• _TASK BRIEF_: Among the records that follow, find the line with "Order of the" and the line with "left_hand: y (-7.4". Set down those lines and all lines between them exactly, without adding anything.

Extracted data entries
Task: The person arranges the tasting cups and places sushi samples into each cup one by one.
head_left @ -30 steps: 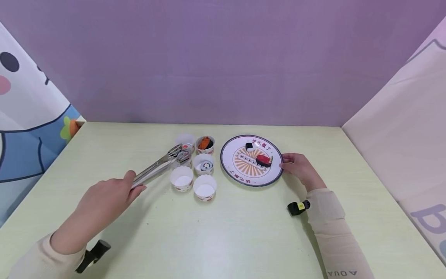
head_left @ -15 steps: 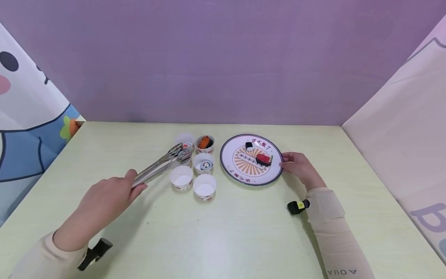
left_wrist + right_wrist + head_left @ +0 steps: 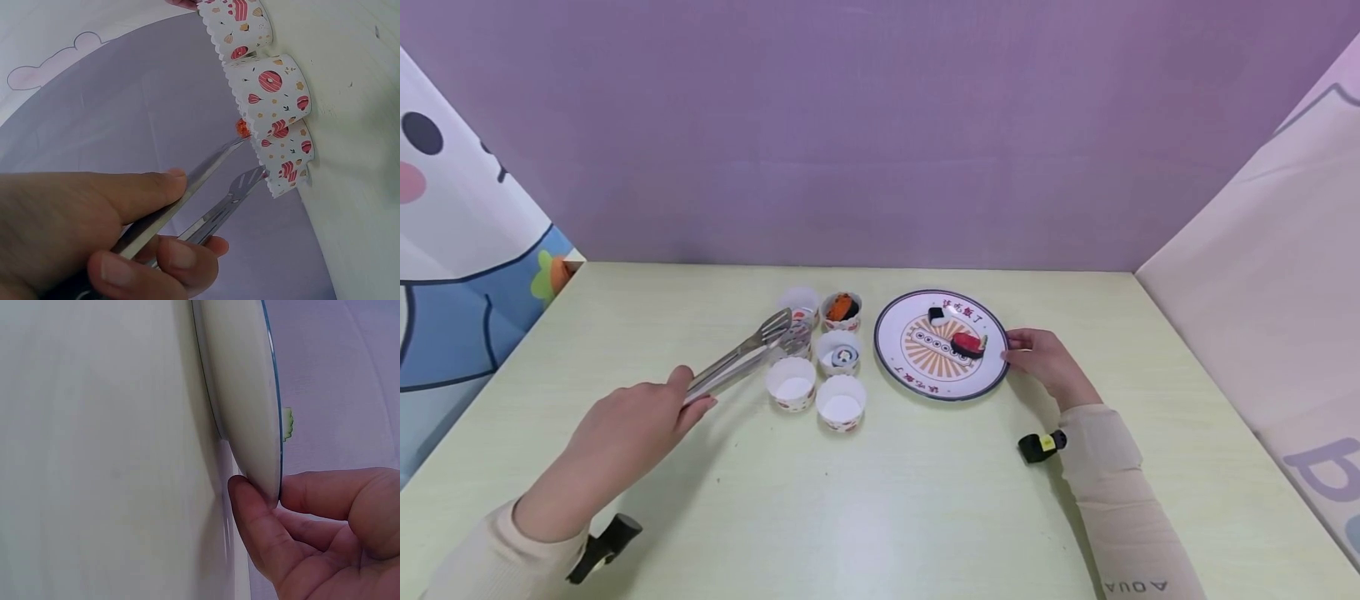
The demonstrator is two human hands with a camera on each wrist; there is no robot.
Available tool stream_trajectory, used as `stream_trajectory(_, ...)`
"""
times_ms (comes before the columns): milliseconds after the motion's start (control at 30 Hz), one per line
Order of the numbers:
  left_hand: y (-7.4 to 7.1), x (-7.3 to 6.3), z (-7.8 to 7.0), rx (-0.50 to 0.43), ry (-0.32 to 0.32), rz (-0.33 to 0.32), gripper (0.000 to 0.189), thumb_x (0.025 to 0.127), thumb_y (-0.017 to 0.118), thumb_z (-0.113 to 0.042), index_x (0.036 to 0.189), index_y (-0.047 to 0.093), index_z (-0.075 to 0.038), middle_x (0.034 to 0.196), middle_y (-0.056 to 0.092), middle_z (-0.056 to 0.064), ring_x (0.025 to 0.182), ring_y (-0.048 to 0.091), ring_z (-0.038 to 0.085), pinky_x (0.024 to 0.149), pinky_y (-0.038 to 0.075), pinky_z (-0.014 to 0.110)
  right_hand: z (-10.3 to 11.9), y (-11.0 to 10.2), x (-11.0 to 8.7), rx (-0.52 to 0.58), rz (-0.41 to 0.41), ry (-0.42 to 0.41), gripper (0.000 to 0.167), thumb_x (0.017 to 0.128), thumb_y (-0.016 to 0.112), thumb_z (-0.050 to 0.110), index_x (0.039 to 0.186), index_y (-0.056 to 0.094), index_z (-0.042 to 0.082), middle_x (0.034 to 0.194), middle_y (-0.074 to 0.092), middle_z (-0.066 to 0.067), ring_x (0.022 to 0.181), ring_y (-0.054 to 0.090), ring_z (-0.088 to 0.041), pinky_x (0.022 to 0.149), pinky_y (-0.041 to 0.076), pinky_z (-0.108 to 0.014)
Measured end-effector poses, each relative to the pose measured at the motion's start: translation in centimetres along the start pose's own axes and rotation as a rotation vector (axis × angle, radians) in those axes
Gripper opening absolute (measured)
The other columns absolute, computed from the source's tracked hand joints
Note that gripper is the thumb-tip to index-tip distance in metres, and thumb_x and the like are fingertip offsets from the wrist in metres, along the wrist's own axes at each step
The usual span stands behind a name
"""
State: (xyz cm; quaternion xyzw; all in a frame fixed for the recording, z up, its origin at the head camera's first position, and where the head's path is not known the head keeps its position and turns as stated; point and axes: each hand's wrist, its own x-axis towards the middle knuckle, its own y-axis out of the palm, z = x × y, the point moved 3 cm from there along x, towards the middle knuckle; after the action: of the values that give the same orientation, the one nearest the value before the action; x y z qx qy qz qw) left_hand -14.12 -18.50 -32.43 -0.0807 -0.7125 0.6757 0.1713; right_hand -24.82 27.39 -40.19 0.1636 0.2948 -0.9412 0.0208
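Note:
Metal tongs [image 3: 730, 364] are gripped in my left hand [image 3: 628, 429], their tips over a paper cup [image 3: 801, 302] at the back left of the cup group. What lies between the tips is hard to make out. In the left wrist view the tongs' arms [image 3: 215, 164] stand apart, tips at the cups' scalloped rims. My right hand [image 3: 1047, 362] pinches the right rim of a round plate [image 3: 895, 358], thumb above and finger beneath. The plate bears a red-topped sushi piece [image 3: 967, 345] and a small black-and-white piece [image 3: 937, 316].
Beside the tongs, one cup holds an orange-topped sushi piece [image 3: 842, 307] and another a round roll [image 3: 844, 357]. Two front cups, a left one [image 3: 791, 384] and a right one [image 3: 841, 403], look bare inside. A purple panel [image 3: 880, 142] rises behind the table [image 3: 880, 500].
The tongs' tips shift very slightly at the back left cups. My right hand and the plate stay in place.

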Motion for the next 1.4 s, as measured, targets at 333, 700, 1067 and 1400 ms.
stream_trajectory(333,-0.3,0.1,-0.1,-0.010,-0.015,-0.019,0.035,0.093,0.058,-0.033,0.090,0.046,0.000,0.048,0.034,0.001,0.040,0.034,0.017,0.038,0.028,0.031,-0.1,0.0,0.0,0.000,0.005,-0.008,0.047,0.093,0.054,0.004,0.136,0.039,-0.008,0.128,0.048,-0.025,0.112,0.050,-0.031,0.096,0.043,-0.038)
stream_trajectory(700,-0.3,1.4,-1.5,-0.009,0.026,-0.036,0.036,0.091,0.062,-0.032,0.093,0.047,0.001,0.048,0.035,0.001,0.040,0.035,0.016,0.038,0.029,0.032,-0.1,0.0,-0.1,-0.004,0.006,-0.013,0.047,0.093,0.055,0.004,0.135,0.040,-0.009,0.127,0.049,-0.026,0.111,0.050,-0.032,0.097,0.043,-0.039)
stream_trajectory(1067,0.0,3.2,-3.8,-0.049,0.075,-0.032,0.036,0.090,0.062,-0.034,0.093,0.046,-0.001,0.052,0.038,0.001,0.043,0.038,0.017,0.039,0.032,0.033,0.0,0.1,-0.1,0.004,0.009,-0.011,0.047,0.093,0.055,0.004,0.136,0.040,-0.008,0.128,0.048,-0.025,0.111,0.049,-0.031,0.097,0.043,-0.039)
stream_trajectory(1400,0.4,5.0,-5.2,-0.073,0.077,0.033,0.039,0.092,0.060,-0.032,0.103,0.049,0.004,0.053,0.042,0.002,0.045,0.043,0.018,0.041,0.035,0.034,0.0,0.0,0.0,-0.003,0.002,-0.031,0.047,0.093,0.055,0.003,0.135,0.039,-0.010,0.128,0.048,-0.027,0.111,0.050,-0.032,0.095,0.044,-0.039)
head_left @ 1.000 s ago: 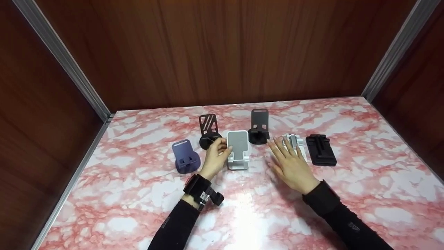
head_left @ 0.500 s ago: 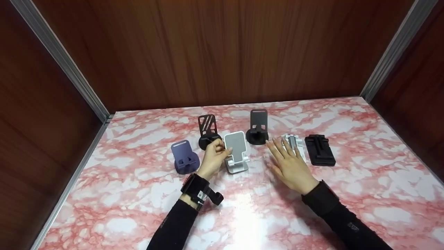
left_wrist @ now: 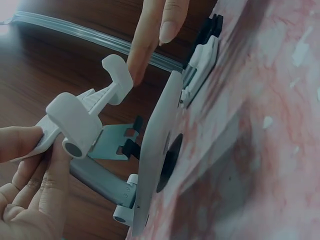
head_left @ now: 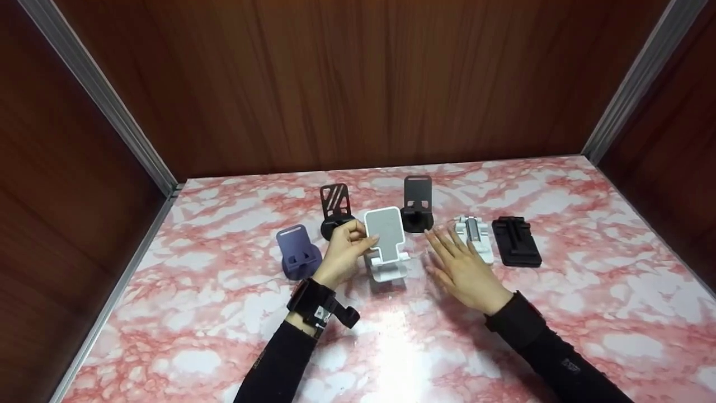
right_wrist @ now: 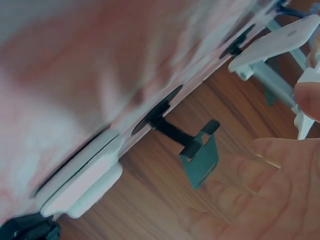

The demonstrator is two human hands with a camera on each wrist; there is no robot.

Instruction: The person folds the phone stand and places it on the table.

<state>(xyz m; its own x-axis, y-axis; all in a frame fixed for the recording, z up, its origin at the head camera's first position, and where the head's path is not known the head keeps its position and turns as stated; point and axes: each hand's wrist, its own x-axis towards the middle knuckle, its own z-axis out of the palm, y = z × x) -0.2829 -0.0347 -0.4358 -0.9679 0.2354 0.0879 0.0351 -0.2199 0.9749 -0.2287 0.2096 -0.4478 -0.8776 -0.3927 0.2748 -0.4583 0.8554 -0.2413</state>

• _TASK OUTPUT_:
Order of the numbers:
  left_hand: y (-7.4 to 7.1), x (-7.3 to 6.3), z (-7.8 to 7.0), rx (-0.50 to 0.43), ry (-0.32 to 0.32), rz (-0.33 to 0.32), gripper (0.000 to 0.189), thumb_x (0.025 to 0.127), thumb_y (-0.017 to 0.118), thumb_z (-0.113 to 0.042), index_x (0.036 to 0.189), index_y (-0.047 to 0.093), index_z (-0.075 to 0.038), middle_x (0.034 to 0.196), middle_y (-0.056 to 0.092), middle_z (-0.056 to 0.064), ring_x (0.025 to 0.182), ring_y (-0.048 to 0.091), ring_z (-0.038 to 0.085), pinky_x (0.024 to 0.149), pinky_y (-0.038 to 0.075), pinky_z (-0.014 to 0.110)

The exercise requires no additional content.